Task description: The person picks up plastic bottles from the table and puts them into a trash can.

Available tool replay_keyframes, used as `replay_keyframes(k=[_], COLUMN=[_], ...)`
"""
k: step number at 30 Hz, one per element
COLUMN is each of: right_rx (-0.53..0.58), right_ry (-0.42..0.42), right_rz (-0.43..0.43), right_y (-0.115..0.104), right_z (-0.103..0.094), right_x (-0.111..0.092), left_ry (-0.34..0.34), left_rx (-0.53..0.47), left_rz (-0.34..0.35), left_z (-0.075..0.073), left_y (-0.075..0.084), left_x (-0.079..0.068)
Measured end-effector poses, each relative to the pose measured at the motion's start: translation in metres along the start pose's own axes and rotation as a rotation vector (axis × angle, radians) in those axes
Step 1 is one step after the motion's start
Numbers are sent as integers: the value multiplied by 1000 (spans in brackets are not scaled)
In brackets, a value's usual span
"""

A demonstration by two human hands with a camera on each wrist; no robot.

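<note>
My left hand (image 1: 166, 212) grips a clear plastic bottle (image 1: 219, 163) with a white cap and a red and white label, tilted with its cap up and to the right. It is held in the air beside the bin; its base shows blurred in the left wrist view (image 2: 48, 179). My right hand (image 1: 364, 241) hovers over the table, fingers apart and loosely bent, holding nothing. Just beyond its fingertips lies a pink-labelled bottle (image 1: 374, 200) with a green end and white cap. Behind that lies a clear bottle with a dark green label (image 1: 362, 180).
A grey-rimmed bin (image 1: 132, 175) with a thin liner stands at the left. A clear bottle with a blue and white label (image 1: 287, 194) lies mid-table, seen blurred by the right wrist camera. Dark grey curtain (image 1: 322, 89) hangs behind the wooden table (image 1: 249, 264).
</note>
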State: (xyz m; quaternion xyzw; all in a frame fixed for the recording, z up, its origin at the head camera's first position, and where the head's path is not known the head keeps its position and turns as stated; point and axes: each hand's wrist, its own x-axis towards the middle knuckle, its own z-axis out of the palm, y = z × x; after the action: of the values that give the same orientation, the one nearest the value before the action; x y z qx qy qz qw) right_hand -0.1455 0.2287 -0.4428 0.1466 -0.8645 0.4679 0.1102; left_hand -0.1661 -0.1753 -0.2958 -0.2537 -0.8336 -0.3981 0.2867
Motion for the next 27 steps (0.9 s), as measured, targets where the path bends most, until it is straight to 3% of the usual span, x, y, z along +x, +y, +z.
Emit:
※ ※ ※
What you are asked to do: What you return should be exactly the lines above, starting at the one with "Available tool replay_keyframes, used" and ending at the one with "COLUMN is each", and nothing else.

Answer to this task:
Available tool replay_keyframes, used as `replay_keyframes(k=[_], COLUMN=[_], ...)`
"""
k: step number at 30 Hz, one per element
COLUMN is each of: right_rx (-0.53..0.58), right_ry (-0.42..0.42), right_rz (-0.43..0.43), right_y (-0.115..0.104), right_z (-0.103..0.094), right_x (-0.111..0.092), left_ry (-0.34..0.34), left_rx (-0.53..0.47), left_rz (-0.34..0.35), left_z (-0.075..0.073), left_y (-0.075..0.084), left_x (-0.079..0.068)

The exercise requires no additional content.